The pressure from Senator Bob Corker and Representative Mike Pence adds to the pile of international criticism over the central bank's plan to buy an additional $600 billion in government bonds to try to speed up a sluggish economic recovery.
Opponents worry the program will weaken the dollar and sow the seeds of inflation at home and abroad without doing much to lift U.S. economic growth.
Pence said in a statement that the Fed's dual mandate policy had "failed" and he would introduce legislation on Tuesday to strike that provision from the Federal Reserve Act of 1977.
"With no explicit plan for when or how this quantitative easing will be withdrawn, the Federal Reserve could do more for the American economy by focusing singularly on maintaining the value of the dollar and protecting the purchasing power of Americans," Pence wrote.
The European Central Bank is among central banks with a single mandate to focus on inflation.
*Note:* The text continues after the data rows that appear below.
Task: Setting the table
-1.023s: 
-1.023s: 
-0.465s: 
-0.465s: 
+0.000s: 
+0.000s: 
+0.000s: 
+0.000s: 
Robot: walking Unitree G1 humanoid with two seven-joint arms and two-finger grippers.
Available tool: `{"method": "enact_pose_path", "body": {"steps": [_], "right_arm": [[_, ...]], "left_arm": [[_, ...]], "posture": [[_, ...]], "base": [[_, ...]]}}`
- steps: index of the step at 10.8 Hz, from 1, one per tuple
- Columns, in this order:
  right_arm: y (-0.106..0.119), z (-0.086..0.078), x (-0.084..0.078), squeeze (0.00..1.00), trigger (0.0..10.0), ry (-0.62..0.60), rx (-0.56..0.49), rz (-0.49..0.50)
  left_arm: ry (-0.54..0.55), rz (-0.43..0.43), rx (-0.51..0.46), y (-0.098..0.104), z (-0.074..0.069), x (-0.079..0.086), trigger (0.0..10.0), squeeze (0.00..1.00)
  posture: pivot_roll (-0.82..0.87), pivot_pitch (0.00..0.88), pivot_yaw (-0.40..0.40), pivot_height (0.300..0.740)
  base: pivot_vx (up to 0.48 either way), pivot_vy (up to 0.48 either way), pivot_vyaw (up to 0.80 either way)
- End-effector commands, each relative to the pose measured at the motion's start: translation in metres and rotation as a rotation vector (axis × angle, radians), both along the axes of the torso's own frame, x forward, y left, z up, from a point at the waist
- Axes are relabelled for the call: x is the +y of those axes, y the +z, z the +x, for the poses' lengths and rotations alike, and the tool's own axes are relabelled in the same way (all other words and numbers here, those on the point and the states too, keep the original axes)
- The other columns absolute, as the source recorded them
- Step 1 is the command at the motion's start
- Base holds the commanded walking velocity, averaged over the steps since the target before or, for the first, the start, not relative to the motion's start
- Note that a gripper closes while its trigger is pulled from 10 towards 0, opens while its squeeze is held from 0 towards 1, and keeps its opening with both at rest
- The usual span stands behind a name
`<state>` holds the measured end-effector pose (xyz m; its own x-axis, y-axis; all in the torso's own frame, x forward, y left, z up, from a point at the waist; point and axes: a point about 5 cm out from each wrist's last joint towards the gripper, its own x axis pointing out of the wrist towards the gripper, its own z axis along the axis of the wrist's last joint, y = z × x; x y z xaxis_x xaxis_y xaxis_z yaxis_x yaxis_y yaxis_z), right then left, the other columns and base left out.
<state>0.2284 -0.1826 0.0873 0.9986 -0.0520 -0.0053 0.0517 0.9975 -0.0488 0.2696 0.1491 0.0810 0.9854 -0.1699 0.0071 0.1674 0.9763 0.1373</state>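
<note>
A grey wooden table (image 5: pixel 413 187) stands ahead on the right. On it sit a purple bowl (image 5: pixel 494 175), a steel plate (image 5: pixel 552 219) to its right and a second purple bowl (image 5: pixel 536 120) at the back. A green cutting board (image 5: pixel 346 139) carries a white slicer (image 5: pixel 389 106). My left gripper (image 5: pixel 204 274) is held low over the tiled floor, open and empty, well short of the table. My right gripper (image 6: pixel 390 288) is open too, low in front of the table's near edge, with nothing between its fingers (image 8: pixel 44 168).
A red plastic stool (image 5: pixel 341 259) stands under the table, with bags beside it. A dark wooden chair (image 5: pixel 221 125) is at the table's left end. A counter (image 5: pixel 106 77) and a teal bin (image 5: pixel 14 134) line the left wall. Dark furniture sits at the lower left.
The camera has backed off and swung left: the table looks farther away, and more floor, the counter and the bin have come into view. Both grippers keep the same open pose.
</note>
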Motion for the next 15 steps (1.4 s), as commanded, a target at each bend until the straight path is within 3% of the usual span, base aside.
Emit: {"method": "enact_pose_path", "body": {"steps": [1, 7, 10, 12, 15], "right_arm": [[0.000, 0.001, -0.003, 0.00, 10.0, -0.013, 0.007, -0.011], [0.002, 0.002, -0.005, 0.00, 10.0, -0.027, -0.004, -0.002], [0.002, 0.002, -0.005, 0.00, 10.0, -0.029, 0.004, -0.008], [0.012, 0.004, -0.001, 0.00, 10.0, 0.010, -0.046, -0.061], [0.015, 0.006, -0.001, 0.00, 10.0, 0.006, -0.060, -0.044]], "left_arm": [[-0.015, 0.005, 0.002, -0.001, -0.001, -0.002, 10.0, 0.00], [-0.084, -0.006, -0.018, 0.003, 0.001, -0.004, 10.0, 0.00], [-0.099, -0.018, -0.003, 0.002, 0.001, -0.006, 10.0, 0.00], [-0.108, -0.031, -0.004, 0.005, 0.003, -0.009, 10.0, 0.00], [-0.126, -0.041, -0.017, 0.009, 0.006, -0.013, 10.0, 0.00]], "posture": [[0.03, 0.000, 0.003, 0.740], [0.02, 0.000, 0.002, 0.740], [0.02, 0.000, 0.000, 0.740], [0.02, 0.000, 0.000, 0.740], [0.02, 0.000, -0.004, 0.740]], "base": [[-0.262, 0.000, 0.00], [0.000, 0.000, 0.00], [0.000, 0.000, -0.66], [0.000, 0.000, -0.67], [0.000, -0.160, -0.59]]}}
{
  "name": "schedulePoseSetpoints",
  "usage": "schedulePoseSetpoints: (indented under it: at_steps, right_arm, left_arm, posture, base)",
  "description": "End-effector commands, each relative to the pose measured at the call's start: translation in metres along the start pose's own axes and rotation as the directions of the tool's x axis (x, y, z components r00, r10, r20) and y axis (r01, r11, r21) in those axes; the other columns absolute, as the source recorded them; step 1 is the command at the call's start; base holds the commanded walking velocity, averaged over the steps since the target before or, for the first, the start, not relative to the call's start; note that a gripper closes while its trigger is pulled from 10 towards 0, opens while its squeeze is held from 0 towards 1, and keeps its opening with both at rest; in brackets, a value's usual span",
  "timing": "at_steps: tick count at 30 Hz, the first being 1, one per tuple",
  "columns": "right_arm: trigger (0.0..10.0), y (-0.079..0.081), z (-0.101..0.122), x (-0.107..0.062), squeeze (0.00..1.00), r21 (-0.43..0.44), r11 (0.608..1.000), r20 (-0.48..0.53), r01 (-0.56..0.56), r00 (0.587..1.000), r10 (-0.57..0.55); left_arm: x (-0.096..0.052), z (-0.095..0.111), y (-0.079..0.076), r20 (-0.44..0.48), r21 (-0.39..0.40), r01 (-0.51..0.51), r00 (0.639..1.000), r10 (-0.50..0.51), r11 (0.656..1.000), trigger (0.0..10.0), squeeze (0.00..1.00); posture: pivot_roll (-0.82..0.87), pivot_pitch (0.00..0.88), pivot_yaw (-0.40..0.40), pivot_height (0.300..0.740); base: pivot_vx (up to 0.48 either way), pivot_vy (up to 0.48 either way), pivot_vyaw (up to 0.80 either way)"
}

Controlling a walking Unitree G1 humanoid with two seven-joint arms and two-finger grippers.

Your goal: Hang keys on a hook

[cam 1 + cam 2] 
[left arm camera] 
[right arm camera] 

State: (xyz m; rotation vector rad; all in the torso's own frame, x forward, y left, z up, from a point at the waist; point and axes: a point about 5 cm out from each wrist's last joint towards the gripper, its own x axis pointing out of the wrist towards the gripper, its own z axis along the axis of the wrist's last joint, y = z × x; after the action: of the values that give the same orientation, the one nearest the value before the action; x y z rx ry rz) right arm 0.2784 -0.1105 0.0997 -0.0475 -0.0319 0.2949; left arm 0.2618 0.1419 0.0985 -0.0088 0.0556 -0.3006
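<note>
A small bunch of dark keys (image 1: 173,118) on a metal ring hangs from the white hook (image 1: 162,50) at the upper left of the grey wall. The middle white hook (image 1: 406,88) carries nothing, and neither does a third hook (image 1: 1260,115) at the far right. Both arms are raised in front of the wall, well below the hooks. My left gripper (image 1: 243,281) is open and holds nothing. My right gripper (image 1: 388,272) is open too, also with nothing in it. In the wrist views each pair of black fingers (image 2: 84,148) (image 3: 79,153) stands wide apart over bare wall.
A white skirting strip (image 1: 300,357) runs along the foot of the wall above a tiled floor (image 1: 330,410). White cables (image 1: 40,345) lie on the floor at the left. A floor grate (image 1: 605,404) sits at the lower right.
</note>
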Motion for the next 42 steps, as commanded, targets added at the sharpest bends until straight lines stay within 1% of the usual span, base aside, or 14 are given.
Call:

The Bank of England must write an explanatory letter when it misses its inflation target by too wide of a margin, and did so earlier on Tuesday.
"Providing our central bank with a clear and explicit focus on keeping inflation low will serve America better than the broader mandate approach we have today," Corker said in a statement.
Republican lawmakers, fresh off of midterm election victories that gave them control of the House of Representatives, have sharpened their criticism of the Fed in recent weeks. Some members of the Republican-heavy "Tea Party" movement have pushed for abolishing the central bank.
It was not clear whether either the House or Senate would actually move ahead with a bill to do away with the dual mandate. Senate Republican leader Mitch McConnell said voting on the mandate was "just one of many issues we'll be working with and thinking about in the coming weeks." (Additional reporting by Richard Cowan and Mark Felsenthal; Editing by Leslie Adler)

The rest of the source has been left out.